Q&A: ‘Boys will be Boys’ is a common response to the Kavanaugh situation. Why?
As some members of Congress and the public make their own judgements about U.S. Supreme Court nominee Brett Kavanaugh’s past behavior, USC Dornsife criminal psychologist Craig Lareau gives his perspective.

Q&A: ‘Boys will be Boys’ is a common response to the Kavanaugh situation. Why?

U.S. Supreme Court nominee Brett Kavanaugh recently was accused of sexually assaulting a young woman when he and the alleged victim were teenagers. Criminal psychologist Craig Lareau weighs in on the widely varying responses to the allegations. [4 min read]
ByEmily Gersema

Over the past week, lawmakers and others have responded to an allegation that U.S. Supreme Court nominee Judge Brett Kavanaugh attempted to assault Christine Blasey Ford years ago when both were teenagers at a high school party. Some congressional members are outraged, and others say men should not be judged for incidents in their teen years because “boys will be boys.” Criminal psychologist and USC Dornsife lecturer Craig Lareau answers questions about the nuances of this response and the stakes.

Is the “boys will be boys” response a valid or fair argument?

Portrait of Craig Lareau

Craig Lareau. Photo courtesy of Craig Lareau.

I am not saying that this is the case here, so I must first say that there are several factors to consider. But there is, in the criminal system, a group of juvenile offenders who are considered “adolescent-limited offenders,” who do not continue to offend as adults. As they get older, they no longer listen to their parents and they are no longer as respectful as they were as children. They engage in behaviors that demonstrate the poor judgment of adolescence.

Science has shown that developmentally, children around the age of 16 are able to think and reason like an adult, but their emotional brains and judgment don’t fully mature until age 25. And that’s why until college, and for some sometime after, teens or young men and women may do things that they regret because of poor judgment.

We don’t tend to see such a pattern in “life-course-persistent offenders,” in which they start out as problematic children, worsen as teens and then become hardened criminals as adults.

This does not give the adolescent-limited offenders a pass, though, for bad decisions and behavior. And I have to emphasize that there appears to be a toxic mix of factors to consider in the Kavanaugh situation.

Can you describe them?

One of the main contributors to poor decision making is peer behavior and peer judgment. If you rely on your peers to check your impulses, they may try to prevent you from making decisions that will get you into trouble or hurt others. But on the other hand, you might have peers who pull you into bad decisions like underage drinking. Alcohol impairs judgment.

That does not mean that adolescents who drink should get a pass.

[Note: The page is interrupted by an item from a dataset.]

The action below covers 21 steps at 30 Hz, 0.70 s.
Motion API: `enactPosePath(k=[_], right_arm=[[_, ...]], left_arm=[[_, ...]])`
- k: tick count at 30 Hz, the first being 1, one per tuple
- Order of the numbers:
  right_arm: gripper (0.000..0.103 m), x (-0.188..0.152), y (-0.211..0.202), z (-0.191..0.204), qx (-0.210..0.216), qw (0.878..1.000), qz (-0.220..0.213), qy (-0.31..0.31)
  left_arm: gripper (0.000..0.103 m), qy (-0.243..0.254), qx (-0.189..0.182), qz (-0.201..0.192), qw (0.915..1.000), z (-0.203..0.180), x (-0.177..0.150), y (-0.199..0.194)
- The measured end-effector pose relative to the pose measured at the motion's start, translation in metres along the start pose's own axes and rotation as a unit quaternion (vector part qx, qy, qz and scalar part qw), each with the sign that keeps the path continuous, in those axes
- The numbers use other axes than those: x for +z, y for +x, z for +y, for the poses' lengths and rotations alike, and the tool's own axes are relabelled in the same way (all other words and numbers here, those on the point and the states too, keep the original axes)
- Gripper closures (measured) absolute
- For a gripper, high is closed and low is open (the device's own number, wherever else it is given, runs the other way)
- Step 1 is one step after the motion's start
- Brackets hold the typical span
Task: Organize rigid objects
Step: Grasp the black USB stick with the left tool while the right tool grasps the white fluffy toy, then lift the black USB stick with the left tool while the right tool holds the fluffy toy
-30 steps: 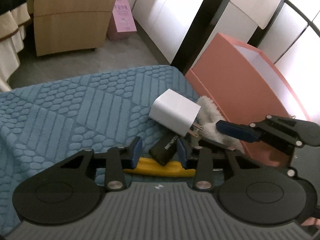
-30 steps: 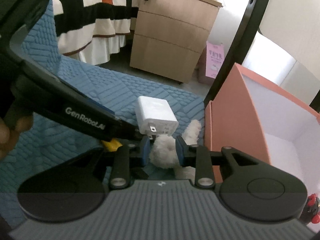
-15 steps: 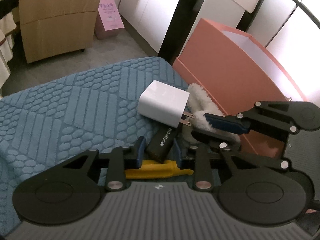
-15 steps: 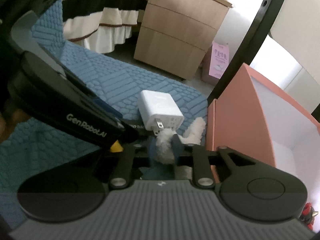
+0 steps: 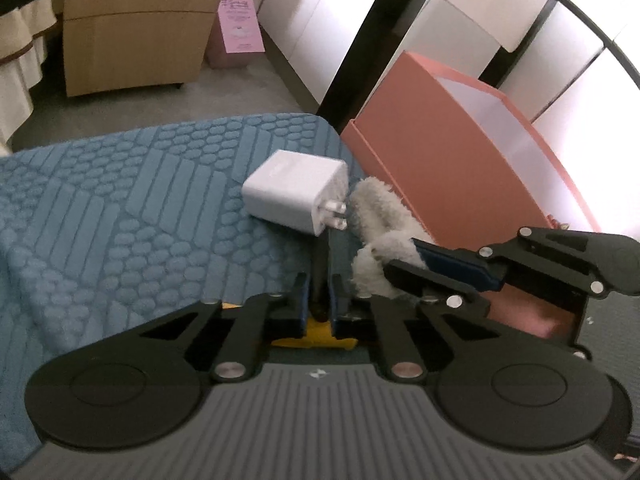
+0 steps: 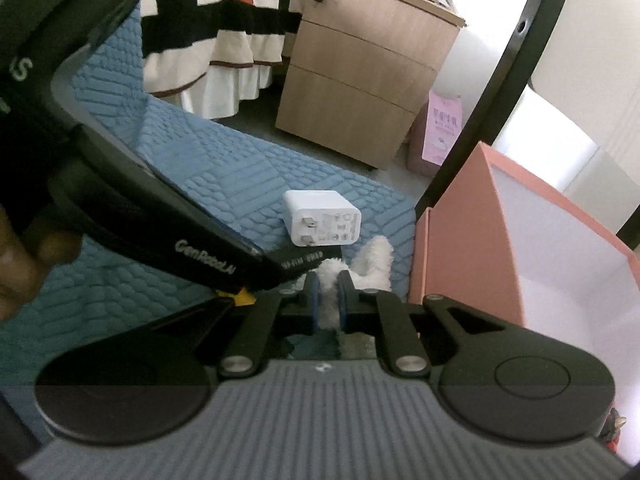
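Left wrist view: the left gripper [image 5: 319, 300] clamps a black stick [image 5: 321, 264] whose long axis runs forward toward the white charger [image 5: 296, 190], prongs facing right. Right wrist view: the right gripper [image 6: 327, 302] pinches the white fluffy toy [image 6: 362, 266] beside the pink box [image 6: 460, 248].

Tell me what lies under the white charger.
The white charger rests partly on a black printed block, which the left gripper pinches, and partly on the blue mat. How far the block extends beneath is hidden.
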State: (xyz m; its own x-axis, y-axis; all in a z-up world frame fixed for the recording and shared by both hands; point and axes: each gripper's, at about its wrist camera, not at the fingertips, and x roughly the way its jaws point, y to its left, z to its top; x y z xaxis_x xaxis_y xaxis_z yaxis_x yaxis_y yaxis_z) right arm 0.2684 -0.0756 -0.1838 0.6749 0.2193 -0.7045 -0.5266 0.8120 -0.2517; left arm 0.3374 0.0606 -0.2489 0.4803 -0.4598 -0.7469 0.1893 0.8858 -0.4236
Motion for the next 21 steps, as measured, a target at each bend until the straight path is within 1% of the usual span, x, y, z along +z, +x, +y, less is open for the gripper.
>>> enactPosePath(k=[6, 12, 14, 17, 21], right_arm=[[0.090, -0.001, -0.016, -0.007, 0.008, 1.000, -0.011, 0.018], [0.090, -0.003, -0.033, -0.005, 0.020, 0.999, -0.021, 0.021], [0.090, -0.005, -0.040, -0.001, 0.033, 0.999, -0.021, 0.023], [0.091, -0.010, -0.052, 0.009, 0.057, 0.998, -0.020, 0.020], [0.091, -0.016, -0.065, 0.029, 0.073, 0.997, -0.019, 0.000]], left_arm=[[0.092, -0.026, 0.019, -0.011, 0.9994, -0.007, -0.014, -0.014], [0.093, -0.065, 0.040, -0.031, 0.9966, -0.012, -0.033, -0.043], [0.093, -0.089, 0.046, -0.036, 0.9943, -0.011, -0.043, -0.054], [0.093, -0.104, 0.063, -0.044, 0.9916, -0.011, -0.059, -0.071], [0.093, -0.122, 0.071, -0.055, 0.9884, -0.009, -0.079, -0.090]])
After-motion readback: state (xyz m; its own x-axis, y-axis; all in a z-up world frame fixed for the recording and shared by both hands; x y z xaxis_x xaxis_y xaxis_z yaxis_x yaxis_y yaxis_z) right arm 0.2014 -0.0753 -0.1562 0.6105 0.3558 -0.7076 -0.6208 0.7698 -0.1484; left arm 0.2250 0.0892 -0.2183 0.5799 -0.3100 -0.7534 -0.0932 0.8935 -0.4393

Another factor is culture.

If one’s cultural view of women tends to be misogynistic and outdated, that can be a factor. In the case of Judge Kavanaugh, we are looking back 35 years or so. At that time, it was not uncommon for boys and men to think that girls who did want to engage in sexual activity would initially say “no” but didn’t really mean it. Fortunately, that belief structure has been abandoned in contemporary American society. “No means no” is something we are teaching our boys now.

Another factor is environment.

Kavanaugh went to a very elitist college prep school where a sense of entitlement and belief that rules don’t apply could have become another foundational factor that played into his behavior. I’m not saying that it did. However, his friend, [Mark] Judge, did write the book “Wasted,” in which he detailed incidents of getting black-out drunk with his buddies. It’s not unreasonable to believe that Kavanaugh and others of his ilk were routinely engaging in this behavior — being sexually assertive and aggressive when they were getting drunk.

Based on all of these factors — alcohol, peer encouragement, a sense of entitlement, an outdated cultural view about women and sex, and the poor judgment of adolescence — this incident in his teens is entirely credible.

What would help resolve the challenge of this nomination for everyone involved?

If he withdrew, he would not have all of this information on the record and he would reduce the risk of this affecting his standing on the District of Columbia Circuit. He risks the possibility of impeachment for his current position as a judge for that circuit, as I understand it.

Supreme Court nominees in today’s day and age need to have a clean record. Kavanaugh is at the precipice of a lifetime appointment to the U.S. Supreme Court, and that was impetus enough for [Christine Blasey] Ford to sacrifice herself for society because she believes that there are character flaws in this person.

She does not gain anything at all by doing this. Her life is irrevocably changed. She is now someone defined as a sexual assault victim instead of as the accomplished professor of psychology that she is. And she is defined by others who support that nomination as something horrible, vilified by the disparaging comments and terms that she now sees in her inbox and in the media. People who are trying to emotionally harm her may be ignorant about the effects of sex assault on a victim. And they may be ignorant of her sacrifice of risking herself, her family and her professional identity to stop his appointment.